◆ **EXERCISE DESCRIPTION**: Exactly as written, transcribe the data from its opening line through the line containing "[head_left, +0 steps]". Leave every picture out.
BEGIN
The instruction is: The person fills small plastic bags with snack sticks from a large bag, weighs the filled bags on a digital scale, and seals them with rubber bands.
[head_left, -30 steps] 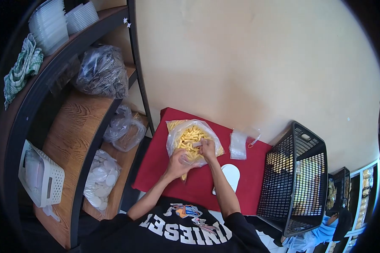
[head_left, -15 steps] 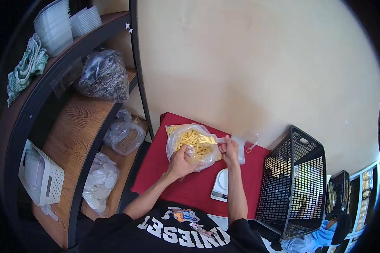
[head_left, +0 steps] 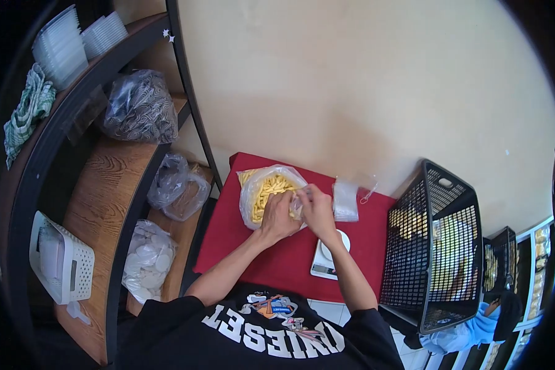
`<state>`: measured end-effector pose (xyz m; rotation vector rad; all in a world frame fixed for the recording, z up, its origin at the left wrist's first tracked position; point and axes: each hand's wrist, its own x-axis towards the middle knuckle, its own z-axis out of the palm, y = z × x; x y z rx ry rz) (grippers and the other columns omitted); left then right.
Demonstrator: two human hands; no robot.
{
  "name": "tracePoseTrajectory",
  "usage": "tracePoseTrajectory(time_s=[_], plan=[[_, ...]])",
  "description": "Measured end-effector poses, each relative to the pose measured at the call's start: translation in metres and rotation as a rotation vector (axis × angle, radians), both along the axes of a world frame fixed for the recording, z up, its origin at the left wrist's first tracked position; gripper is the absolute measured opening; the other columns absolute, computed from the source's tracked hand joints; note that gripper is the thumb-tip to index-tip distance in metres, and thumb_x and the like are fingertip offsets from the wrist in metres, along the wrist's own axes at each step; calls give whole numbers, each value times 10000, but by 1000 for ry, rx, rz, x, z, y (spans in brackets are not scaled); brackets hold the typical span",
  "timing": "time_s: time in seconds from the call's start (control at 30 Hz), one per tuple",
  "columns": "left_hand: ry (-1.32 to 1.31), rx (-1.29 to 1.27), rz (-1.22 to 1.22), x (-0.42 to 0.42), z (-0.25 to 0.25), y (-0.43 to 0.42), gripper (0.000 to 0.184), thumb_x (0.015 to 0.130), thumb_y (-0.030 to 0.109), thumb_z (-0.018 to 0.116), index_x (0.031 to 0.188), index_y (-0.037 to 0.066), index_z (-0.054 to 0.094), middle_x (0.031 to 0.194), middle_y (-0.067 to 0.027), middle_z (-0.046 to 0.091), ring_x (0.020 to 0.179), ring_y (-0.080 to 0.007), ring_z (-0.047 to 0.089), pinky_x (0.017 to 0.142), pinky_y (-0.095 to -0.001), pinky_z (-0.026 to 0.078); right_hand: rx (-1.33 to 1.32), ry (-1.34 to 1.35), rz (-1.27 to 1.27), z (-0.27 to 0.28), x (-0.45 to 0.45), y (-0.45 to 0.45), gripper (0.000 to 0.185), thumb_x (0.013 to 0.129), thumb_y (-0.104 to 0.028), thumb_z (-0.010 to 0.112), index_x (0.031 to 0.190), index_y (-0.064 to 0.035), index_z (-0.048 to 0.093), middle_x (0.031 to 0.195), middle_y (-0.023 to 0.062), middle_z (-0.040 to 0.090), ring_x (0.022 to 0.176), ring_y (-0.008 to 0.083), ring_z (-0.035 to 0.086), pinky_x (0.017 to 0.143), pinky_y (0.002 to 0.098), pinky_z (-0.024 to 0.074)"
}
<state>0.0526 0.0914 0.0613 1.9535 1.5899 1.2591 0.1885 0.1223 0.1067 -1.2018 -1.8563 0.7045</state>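
A large clear plastic bag of yellow stick-shaped snacks lies open on the red-covered table. My left hand is over its near right side, fingers curled on a small clear bag that is partly hidden. My right hand is closed beside it, knuckles up, above the big bag's right edge. A clear scoop seems to be in it, mostly hidden by the fingers. Under my right forearm sits a white digital scale.
Flat clear bags lie right of my hands. A black crate with packed goods stands at the table's right. Shelves at left hold a white basket and bagged goods. A person in blue is at lower right.
My right hand has moved left and turned over, bringing the scoop of yellow sticks to my left hand. My left hand has shifted slightly right and up.
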Motion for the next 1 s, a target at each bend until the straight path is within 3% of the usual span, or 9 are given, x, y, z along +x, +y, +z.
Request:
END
◆ **EXERCISE SOLUTION**:
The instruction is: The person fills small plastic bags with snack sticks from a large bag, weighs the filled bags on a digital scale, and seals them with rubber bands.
[head_left, -30 steps] 
[head_left, -15 steps] 
[head_left, +0 steps] 

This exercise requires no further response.